Who Was Thomas Berger?

It’s been a year since novelist Thomas Berger died. His beautifully crafted novels were a tremendous influence on the development of my own literary voice, and, as described below, I met him once and maintained a correspondence with him for many years. I submitted the tribute piece below to a number of journals, with no takers, so it’s time to give you a look at it.

                                                                                
          

BECAUSE IT’S AN ADDICTIVE LITERARY GAME, I’ve combed the works of Thomas Berger, who died on July 13, 2014, at the age of 89, to find clues to the life of the reclusive novelist.

Thomas Berger
As a middle-aged suburban dweller in 1980, when his novel Neighbors was published, Berger inhabited at least the demographic of the novel’s protagonist, Earl Keese – and he may have shared Keese’s tendency toward “outlandish illusions,” such as “George Washington urinating against the wheel of a parked car (actually an old lady bent over a cane), a nun run amok in the middle of an intersection (policeman directing traffic), a rat of record proportions (an abandoned football), or a brazen pervert blowing him a kiss from the rear window of a bus (side of sleeping workingman’s face, propped on hand).”

At least in one obvious respect, he isn’t Robert Crews, the eponymous protagonist of his 1994 retelling of Robinson Crusoe: “Nope, I’ve never been in an airplane crash, the gods be praised,” Berger wrote in a letter to me shortly after that book’s publication, “nor have I for that matter eaten boiled minnows. As someone once said, you don’t have to visit the Sahara to know it’s sandy. As a veteran fictioneer, I’m supposed to be able to make the reader think I know what I’m talking about, when the fact is I’m usually cutting from the whole cloth. It wasn’t hard to know more about nature than Crews himself did, though.”

It’s easy to assume he lurks behind Carlo Reinhart, the protagonist of four Berger novels, but I find the most compelling evidence of the author only in a passage from the last of them, 1981's Reinhart’s Women: “‘I don’t think I’m so good at handling people,’ Reinhart said. ‘If I have any gift in life whatever, it’s for making something.’”

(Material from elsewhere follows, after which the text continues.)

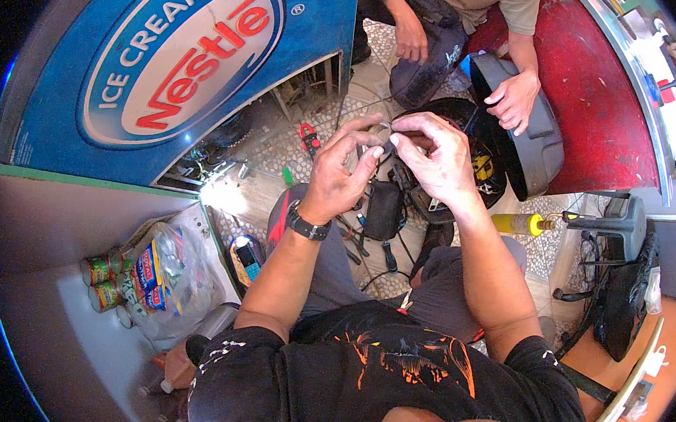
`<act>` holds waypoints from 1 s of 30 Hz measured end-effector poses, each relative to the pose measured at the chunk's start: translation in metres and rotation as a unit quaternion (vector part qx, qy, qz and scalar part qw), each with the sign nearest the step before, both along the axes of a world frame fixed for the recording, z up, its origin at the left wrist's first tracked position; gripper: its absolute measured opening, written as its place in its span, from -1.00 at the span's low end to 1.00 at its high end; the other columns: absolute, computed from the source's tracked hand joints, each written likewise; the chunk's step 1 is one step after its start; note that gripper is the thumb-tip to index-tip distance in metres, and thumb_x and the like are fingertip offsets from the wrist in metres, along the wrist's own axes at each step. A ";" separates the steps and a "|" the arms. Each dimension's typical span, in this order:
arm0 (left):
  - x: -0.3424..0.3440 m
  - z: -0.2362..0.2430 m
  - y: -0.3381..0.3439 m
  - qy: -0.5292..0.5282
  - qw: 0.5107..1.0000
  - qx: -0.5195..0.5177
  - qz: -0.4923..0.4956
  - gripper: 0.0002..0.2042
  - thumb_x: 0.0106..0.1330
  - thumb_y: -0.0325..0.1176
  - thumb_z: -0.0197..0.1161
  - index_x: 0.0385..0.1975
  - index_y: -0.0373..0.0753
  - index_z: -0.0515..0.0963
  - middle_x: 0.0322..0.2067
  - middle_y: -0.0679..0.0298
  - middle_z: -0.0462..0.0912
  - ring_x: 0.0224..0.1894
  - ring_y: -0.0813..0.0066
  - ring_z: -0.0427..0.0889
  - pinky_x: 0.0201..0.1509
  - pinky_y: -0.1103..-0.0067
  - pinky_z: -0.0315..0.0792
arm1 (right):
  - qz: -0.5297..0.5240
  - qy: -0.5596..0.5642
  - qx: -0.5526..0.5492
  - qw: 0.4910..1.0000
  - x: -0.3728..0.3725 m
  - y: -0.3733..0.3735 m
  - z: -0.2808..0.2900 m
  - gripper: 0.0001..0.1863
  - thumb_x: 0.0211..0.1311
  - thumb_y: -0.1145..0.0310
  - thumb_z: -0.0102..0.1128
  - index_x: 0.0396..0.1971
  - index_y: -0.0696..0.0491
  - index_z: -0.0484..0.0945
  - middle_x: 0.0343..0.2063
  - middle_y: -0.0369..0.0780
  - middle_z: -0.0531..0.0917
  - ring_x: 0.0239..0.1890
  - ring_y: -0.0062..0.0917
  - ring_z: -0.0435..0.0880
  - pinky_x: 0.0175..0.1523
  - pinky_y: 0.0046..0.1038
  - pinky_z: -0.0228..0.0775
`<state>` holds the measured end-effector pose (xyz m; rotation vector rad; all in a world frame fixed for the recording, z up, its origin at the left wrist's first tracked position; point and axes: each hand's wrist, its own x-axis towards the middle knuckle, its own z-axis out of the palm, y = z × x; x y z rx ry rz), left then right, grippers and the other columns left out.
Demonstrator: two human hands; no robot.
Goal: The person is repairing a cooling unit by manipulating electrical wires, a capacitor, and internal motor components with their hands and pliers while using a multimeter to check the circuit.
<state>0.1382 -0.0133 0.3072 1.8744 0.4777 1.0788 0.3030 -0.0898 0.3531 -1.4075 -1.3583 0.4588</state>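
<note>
In front of my chest, above the floor, both hands meet at a small grey ring-shaped piece [384, 132]; its exact kind is too small to tell. My left hand [344, 170], wearing a black watch [308, 224], pinches it from the left between thumb and fingers. My right hand [438, 155] pinches its other side, thumb and fingertips closed. Below the hands, a black pouch [383, 210] lies on the floor, with a screwdriver [389, 257] and pliers [355, 241] near it. An open black tool case [534, 150] with tools inside stands beyond my right hand.
A blue appliance panel [49, 113] with an open lower compartment fills the far left. A co-worker's hand [515, 103] rests on the case lid. A red-and-black tool [309, 138], a yellow cylinder [514, 224], a keypad phone [245, 257] and a plastic bag [190, 280] lie around me.
</note>
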 end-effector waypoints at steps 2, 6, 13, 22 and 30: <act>0.003 0.003 -0.001 -0.001 1.000 0.007 0.007 -0.87 0.27 -0.48 0.25 -0.22 -0.33 0.58 0.09 0.01 0.58 0.16 0.14 0.55 0.22 0.36 0.39 | -0.003 -0.056 0.004 0.998 0.006 0.001 -0.005 -0.87 0.11 0.56 0.26 -0.32 0.20 0.59 -0.36 -0.11 0.64 -0.38 -0.39 0.69 -0.26 -0.43 0.54; 0.003 0.004 0.000 0.005 0.998 0.052 0.028 -0.85 0.23 -0.51 0.27 -0.21 -0.32 0.59 0.08 0.02 0.57 0.15 0.10 0.55 0.22 0.35 0.40 | 0.009 -0.132 0.074 0.988 0.004 0.007 -0.003 -0.86 0.09 0.55 0.27 -0.34 0.19 0.52 -0.31 -0.08 0.62 -0.34 -0.33 0.65 -0.22 -0.41 0.51; 0.003 -0.015 -0.002 0.007 1.000 0.015 0.010 -0.87 0.27 -0.43 0.23 -0.23 -0.28 0.53 0.11 0.04 0.54 0.21 0.12 0.50 0.28 0.32 0.34 | -0.009 -0.228 0.000 0.974 -0.002 0.011 -0.017 -0.75 0.00 0.60 0.20 -0.31 0.17 0.36 -0.33 -0.07 0.47 -0.34 -0.20 0.53 -0.21 -0.24 0.41; -0.037 -0.046 0.014 -0.016 0.996 -0.079 0.045 -0.90 0.30 -0.40 0.21 -0.27 -0.25 0.52 0.11 0.08 0.56 0.18 0.21 0.52 0.24 0.36 0.35 | 0.135 0.263 -0.223 0.929 -0.004 0.038 -0.032 -0.82 0.43 0.43 0.01 -0.11 0.19 0.51 -0.28 -0.23 0.67 -0.22 -0.50 0.68 -0.03 -0.45 0.53; -0.065 -0.050 0.013 0.024 0.994 -0.049 0.090 -0.91 0.25 -0.43 0.24 -0.30 -0.27 0.53 0.06 0.06 0.58 0.16 0.16 0.54 0.24 0.35 0.37 | 0.101 0.150 -0.254 0.950 -0.041 0.053 -0.058 -0.81 0.27 0.40 0.30 -0.21 0.20 0.59 -0.31 -0.25 0.69 -0.25 -0.63 0.65 -0.10 -0.54 0.48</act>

Maybe there’s a clue in one of Berger’s rare pieces of non-fiction. In early 1972, just before Clifford Irving’s phony Howard Hughes autobiography was to be published, Hughes gave an interview to a septet of journalists in order to debunk the book. Berger’s satirical squib “Howard Hughes, Much Expanded, Improved and Revised” appeared in April’s Esquire magazine. “It begins at the point at which (NBC News reporter Roy) Neal rejected Mr. Hughes’s request that they go off the record,” writes Berger, and the piece contains this exchange:
NEAL: Mr. Hughes, why are you a recluse?
H.H.: I don’t really know, but I was always that way. My mother could seldom find me when I was a baby. I would arrange the blanket to look as though I were under it and go off somewhere.
NEAL: Where?
H.H.: I don’t really know. There were all sorts of ridiculous reports that some little kid was playing piano in a Phoenix brothel, or working as a doorman at the Paramount Theatre in New York. Of course I did those things later on, but never as a child.
In the end, we have to go to Jack Crabb, the protean hero of Little Big Man (1964) and The Return of Little Big Man (1999). Like Crabb, Berger not only is a great storyteller but also a master of impersonation. He has been able to explore in his fiction the many genres that delighted him as a reader – although his reading habits would change, as he explained in an e-mail earlier this year:

“Since I began to publish my own novels in 1958 I have read no contemporary fiction unless it was the work of a friend – though I do at least begin to read novels that have been sent to me unsolicited. ... Recently I have read books about: Nelson Rockefeller’s son, who on a primitive-art expedition in New Guinea was killed and eaten by the artists whose work he collected; the historical Typhoid Mary; the true story of Kitty Genovese, the young woman who was murdered on a street in Queens while scores of nearby apartment dwellers failed even to call the police (which was NY Times bullshit – not the murder but the public indifference); and an account of the Hollywood screenwriting careers of Faulkner, Fitzgerald, Aldous Huxley, James Agee, and Nathaniel West. Oh, and a book about the Paris Ritz (Proust’s favorite hostelry and with the obvious reduction in talent, my own) during World War II when occupied by German officers. As to the literary art, I have been rereading Marlowe and Dr. Johnson.”

*

My introduction to Berger’s unique prose was through the then-new novel Who Is Teddy Villanova?, which I adapted into serialized radio program that aired over WPKN in Bridgeport, Conn., in 1978. This began a correspondence with the novelist that continued, off and on, until his death; indeed, only a few weeks ago he did me the great favor of inscribing a copy of Little Big Man to my teenaged daughter.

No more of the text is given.